▶ _PROBLEM REQUIREMENTS_:
Once the data has been read, return all of it precisely as written.

▶ _INFORMATION SUPPLIED_:
####################
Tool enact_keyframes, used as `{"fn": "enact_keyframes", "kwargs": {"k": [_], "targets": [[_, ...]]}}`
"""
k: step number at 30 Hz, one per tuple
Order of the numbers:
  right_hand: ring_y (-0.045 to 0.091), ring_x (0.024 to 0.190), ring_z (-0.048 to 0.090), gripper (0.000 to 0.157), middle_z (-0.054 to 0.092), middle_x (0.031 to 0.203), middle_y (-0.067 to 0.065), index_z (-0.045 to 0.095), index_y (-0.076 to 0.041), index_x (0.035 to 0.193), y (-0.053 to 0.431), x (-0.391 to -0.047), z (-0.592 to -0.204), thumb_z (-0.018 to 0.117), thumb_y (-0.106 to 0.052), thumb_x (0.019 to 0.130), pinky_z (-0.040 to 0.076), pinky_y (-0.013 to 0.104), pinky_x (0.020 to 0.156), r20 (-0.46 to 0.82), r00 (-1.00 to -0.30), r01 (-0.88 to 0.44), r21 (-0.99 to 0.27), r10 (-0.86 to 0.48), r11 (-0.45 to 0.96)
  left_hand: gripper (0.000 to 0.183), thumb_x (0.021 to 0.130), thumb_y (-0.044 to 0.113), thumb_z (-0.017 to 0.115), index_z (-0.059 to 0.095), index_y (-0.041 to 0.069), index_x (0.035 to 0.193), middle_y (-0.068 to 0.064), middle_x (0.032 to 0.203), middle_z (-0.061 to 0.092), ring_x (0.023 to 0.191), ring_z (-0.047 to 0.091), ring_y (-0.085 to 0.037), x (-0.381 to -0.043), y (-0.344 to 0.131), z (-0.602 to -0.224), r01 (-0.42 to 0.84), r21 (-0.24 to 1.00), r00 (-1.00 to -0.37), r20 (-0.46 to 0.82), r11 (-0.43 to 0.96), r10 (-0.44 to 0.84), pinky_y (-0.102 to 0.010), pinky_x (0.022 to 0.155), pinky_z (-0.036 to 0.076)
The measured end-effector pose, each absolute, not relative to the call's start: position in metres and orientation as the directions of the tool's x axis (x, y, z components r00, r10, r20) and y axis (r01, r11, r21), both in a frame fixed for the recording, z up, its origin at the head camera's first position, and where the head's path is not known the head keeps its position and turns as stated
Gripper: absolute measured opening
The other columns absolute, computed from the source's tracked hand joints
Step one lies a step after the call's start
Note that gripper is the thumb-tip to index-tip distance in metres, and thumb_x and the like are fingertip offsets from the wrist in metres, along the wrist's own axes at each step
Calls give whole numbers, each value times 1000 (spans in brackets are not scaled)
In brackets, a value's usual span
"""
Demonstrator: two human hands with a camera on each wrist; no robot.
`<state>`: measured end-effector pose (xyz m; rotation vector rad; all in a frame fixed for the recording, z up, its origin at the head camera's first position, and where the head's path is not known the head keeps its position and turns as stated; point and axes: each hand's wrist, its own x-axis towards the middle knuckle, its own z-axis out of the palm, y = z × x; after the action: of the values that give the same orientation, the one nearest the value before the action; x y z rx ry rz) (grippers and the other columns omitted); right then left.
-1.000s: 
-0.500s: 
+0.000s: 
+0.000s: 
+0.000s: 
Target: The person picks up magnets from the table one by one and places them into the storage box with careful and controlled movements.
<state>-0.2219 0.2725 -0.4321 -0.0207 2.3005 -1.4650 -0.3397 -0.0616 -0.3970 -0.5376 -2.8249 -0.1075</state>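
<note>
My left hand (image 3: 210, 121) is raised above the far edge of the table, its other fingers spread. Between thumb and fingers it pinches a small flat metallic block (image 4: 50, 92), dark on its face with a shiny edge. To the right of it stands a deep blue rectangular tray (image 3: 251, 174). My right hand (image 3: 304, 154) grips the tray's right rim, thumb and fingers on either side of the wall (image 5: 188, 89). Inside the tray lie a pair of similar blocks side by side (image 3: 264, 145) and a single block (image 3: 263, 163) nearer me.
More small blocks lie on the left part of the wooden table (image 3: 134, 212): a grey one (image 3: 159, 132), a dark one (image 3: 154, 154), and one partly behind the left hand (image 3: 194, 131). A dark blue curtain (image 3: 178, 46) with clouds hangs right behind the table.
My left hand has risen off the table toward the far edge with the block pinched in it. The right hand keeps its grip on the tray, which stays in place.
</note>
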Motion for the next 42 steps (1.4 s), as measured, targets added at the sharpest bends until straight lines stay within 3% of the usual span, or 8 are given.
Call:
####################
▶ _RESPONSE AREA_:
Tool enact_keyframes, used as `{"fn": "enact_keyframes", "kwargs": {"k": [_], "targets": [[_, ...]]}}`
"""
k: step number at 30 Hz, one per tuple
Order of the numbers:
  right_hand: ring_y (-0.045 to 0.091), ring_x (0.024 to 0.190), ring_z (-0.048 to 0.090), gripper (0.000 to 0.157), middle_z (-0.054 to 0.092), middle_x (0.031 to 0.203), middle_y (-0.067 to 0.065), index_z (-0.045 to 0.095), index_y (-0.076 to 0.041), index_x (0.035 to 0.193), y (-0.053 to 0.431), x (-0.391 to -0.047), z (-0.592 to -0.204), thumb_z (-0.018 to 0.117), thumb_y (-0.106 to 0.052), thumb_x (0.019 to 0.130), pinky_z (-0.040 to 0.076), pinky_y (-0.013 to 0.104), pinky_x (0.020 to 0.156), r20 (-0.46 to 0.82), r00 (-1.00 to -0.30), r01 (-0.88 to 0.44), r21 (-0.99 to 0.27), r10 (-0.86 to 0.48), r11 (-0.45 to 0.96)
  left_hand: gripper (0.000 to 0.183), thumb_x (0.021 to 0.130), thumb_y (-0.044 to 0.113), thumb_z (-0.017 to 0.115), index_z (-0.059 to 0.095), index_y (-0.041 to 0.069), index_x (0.035 to 0.193), middle_y (-0.068 to 0.064), middle_x (0.032 to 0.203), middle_z (-0.061 to 0.092), ring_x (0.023 to 0.191), ring_z (-0.047 to 0.091), ring_y (-0.085 to 0.037), x (-0.381 to -0.043), y (-0.344 to 0.131), z (-0.602 to -0.224), r01 (-0.42 to 0.84), r21 (-0.24 to 1.00), r00 (-1.00 to -0.37), r20 (-0.46 to 0.82), r11 (-0.43 to 0.96), r10 (-0.44 to 0.84), pinky_y (-0.102 to 0.010), pinky_x (0.022 to 0.155), pinky_z (-0.036 to 0.076)
The measured end-effector pose, each absolute, not relative to the call's start: position in metres and orientation as the directions of the tool's x axis (x, y, z components r00, r10, r20) and y axis (r01, r11, r21), both in a frame fixed for the recording, z up, its origin at the head camera's first position, and where the head's path is not known the head keeps its position and turns as stated
Gripper: absolute measured opening
The other columns absolute, computed from the source's tracked hand joints
Step one lies a step after the call's start
Note that gripper is the thumb-tip to index-tip distance in metres, and thumb_x and the like are fingertip offsets from the wrist in metres, along the wrist's own axes at each step
Calls give whole numbers, each value times 1000 (spans in brackets are not scaled)
In brackets, a value's usual span
"""
Demonstrator: two human hands with a camera on each wrist; no robot.
`<state>`: measured end-effector pose (xyz m; rotation vector rad; all in a frame fixed for the recording, z up, its origin at the head camera's first position, and where the head's path is not known the head keeps its position and turns as stated; point and axes: each hand's wrist, its own x-axis towards the middle knuckle, its own z-axis out of the palm, y = z × x; after the action: of the values that give the same orientation, the one nearest the value before the action; x y z rx ry rz) (grippers and the other columns omitted); right then left.
-1.000s: 
-0.500s: 
+0.000s: 
+0.000s: 
+0.000s: 
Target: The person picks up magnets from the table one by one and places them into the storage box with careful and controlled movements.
<state>-0.2219 0.2725 -0.4321 -0.0207 2.3005 -1.4650 -0.3397 -0.0616 -0.3970 -0.5376 -2.8249 -0.1075</state>
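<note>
My left hand (image 3: 210, 121) is raised above the far edge of the table, its other fingers spread. Between thumb and fingers it pinches a small flat metallic block (image 4: 50, 92), dark on its face with a shiny edge. To the right of it stands a deep blue rectangular tray (image 3: 251, 174). My right hand (image 3: 304, 154) grips the tray's right rim, thumb and fingers on either side of the wall (image 5: 188, 89). Inside the tray lie a pair of similar blocks side by side (image 3: 264, 145) and a single block (image 3: 263, 163) nearer me.
More small blocks lie on the left part of the wooden table (image 3: 134, 212): a grey one (image 3: 159, 132), a dark one (image 3: 154, 154), and one partly behind the left hand (image 3: 194, 131). A dark blue curtain (image 3: 178, 46) with clouds hangs right behind the table.
My left hand has risen off the table toward the far edge with the block pinched in it. The right hand keeps its grip on the tray, which stays in place.
</note>
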Motion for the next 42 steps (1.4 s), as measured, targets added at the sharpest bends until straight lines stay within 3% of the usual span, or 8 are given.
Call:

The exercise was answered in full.